### [TASK PROMPT]
Would you please copy each line of the data in which the string "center" occurs?

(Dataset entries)
☆ ☆ ☆ ☆ ☆

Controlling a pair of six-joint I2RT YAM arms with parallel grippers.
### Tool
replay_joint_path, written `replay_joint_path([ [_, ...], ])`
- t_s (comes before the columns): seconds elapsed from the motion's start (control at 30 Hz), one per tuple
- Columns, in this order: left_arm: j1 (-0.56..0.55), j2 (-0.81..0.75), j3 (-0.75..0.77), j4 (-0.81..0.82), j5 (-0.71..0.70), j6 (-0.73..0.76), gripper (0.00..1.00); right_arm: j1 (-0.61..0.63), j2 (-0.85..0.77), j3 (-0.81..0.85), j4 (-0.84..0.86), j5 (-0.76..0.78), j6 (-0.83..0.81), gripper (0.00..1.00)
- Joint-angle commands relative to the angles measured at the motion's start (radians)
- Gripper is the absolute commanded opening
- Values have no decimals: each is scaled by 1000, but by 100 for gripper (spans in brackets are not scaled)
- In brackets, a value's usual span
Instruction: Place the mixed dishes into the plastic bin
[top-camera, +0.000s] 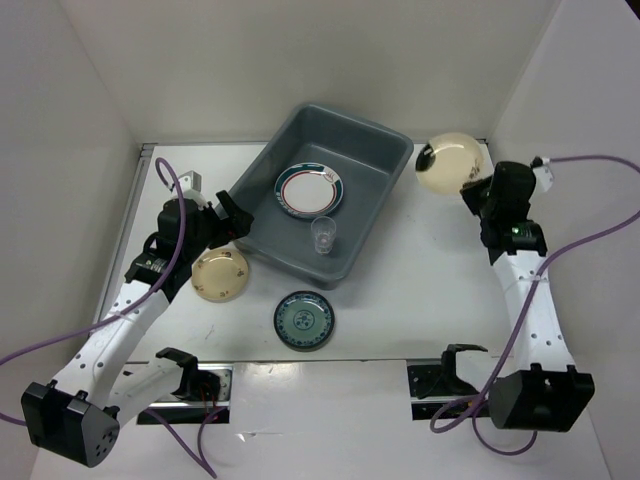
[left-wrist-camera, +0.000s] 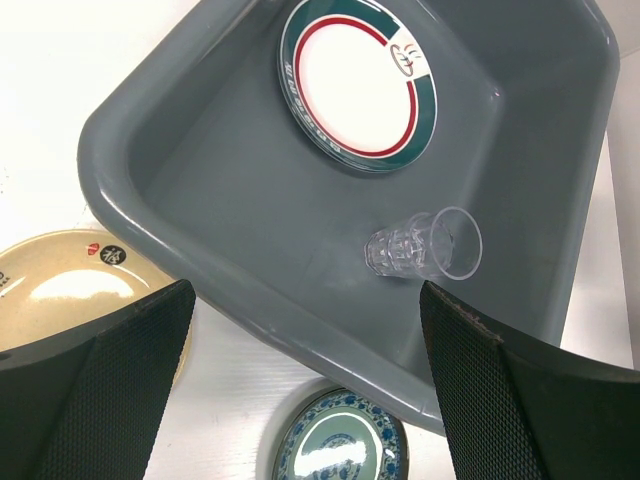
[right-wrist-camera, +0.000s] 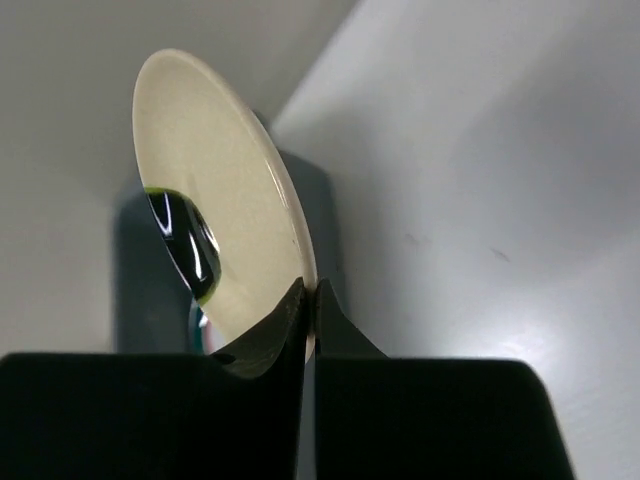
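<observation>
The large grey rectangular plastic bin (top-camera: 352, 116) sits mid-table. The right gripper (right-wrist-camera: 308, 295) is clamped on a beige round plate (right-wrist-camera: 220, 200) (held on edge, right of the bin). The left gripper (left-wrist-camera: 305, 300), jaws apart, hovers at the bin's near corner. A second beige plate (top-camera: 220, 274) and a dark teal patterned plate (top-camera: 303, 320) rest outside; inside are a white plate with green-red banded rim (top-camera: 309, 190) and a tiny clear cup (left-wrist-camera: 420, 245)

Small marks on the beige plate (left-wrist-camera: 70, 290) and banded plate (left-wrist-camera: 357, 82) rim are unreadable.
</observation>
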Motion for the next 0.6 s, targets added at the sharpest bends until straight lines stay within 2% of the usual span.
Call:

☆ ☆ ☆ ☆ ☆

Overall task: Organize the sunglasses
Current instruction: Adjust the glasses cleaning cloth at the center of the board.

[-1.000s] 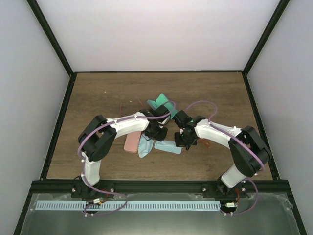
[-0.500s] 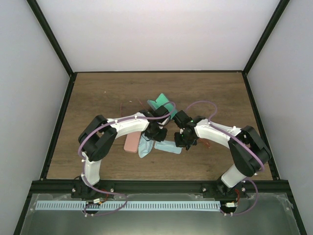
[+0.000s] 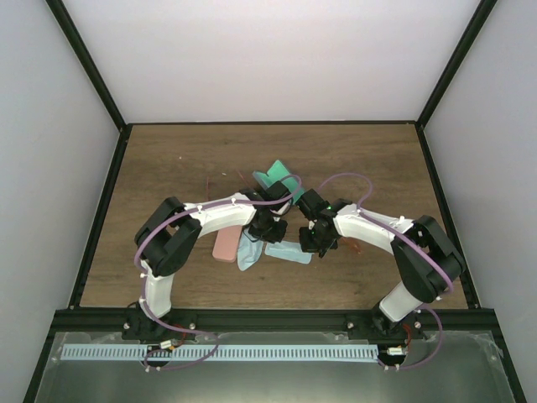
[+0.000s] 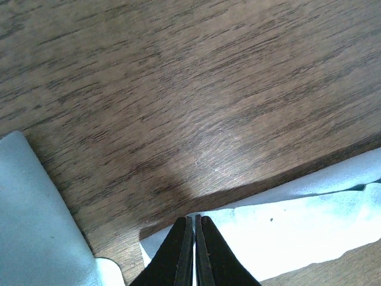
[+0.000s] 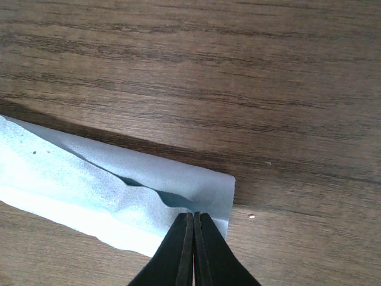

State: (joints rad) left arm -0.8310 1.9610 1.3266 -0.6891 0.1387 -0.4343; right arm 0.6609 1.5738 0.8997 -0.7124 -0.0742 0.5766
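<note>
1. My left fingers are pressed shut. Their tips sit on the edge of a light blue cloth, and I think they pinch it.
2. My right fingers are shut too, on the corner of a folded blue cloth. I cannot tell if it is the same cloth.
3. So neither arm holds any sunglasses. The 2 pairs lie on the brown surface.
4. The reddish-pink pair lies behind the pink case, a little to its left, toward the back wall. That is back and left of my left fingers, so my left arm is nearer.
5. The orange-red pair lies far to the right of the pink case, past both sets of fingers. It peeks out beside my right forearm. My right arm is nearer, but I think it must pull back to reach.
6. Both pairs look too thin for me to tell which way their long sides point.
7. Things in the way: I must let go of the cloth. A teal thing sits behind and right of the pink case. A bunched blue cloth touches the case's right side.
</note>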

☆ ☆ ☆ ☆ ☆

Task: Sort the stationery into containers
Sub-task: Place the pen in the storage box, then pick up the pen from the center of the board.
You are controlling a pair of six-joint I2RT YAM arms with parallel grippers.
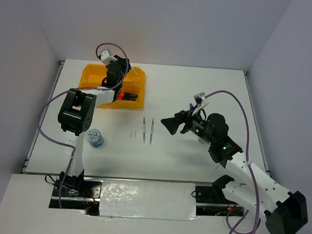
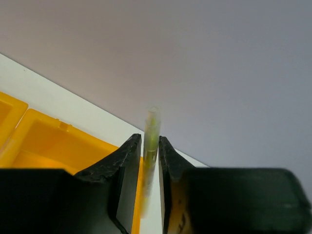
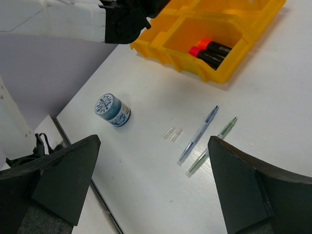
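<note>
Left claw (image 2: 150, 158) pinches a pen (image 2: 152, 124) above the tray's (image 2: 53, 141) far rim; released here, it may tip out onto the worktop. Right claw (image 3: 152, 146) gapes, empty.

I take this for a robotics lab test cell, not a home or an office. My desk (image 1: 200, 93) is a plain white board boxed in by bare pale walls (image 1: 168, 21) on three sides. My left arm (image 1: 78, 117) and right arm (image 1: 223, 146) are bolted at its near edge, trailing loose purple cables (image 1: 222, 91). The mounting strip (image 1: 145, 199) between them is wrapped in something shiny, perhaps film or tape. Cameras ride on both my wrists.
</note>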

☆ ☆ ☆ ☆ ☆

### [EXERCISE OUTPUT]
Current instruction: Adjust the glasses cleaning cloth at the center of the board.
Sub-task: Place the pen in the storage box, then pick up the pen from the center of the board.

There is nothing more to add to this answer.